Explaining how the Prosperity I works, Henning said: “The aircraft has a rear wing with high-aspect ratio, so a big wingspan to be efficient in cruise flight. We have a concept called ‘lift and cruise’ with eight propellors for vertical flight, climbing up to 150 feet, then accelerating with a propellor for cruise flight. After a certain speed, over 100kph, the aircraft will start to fly with the wings, meaning you can switch off the wing propellors. Now you can be super-efficient in cruise flight.

“On average, the cruise flight should be between 180-220kph. With that speed, and the weight of the aircraft, the project range is between 180-25km. The energy eating part of the flight, which is the vertical flight, is reduced to a very short segment, and that’s why in our configuration we can fly to a 250km range.”

With this being a project for the future, what is the timescale for AutoFlight, and how will that future look with the Prosperity I just 150m above the ground in cities all across Europe?

Henning said: “We think at the end of 2025, we can finalise our certification.
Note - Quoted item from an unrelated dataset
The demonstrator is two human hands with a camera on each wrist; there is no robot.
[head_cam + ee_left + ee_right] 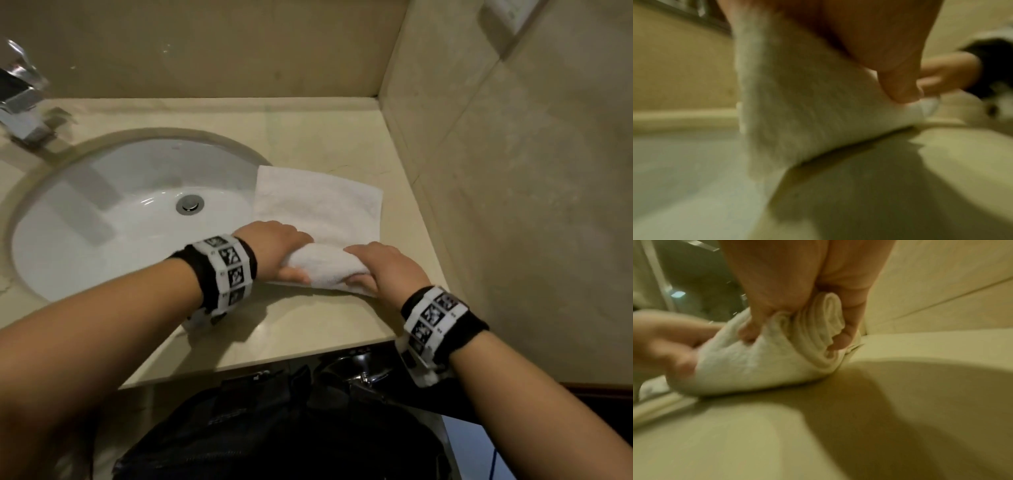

After the certification is obtained for the Prosperity I, we can commence with the real transportation of human beings.

“At the beginning, it will probably be business applications. But ultimately, step by step, the more these aircrafts fly, the more services there are, and they shall be available as an alternative transportation mean for everybody. It shall not be for the rich people on the Côte d’Azur to fly out to their yachts. That is not the use case and the application that we are designing it for.”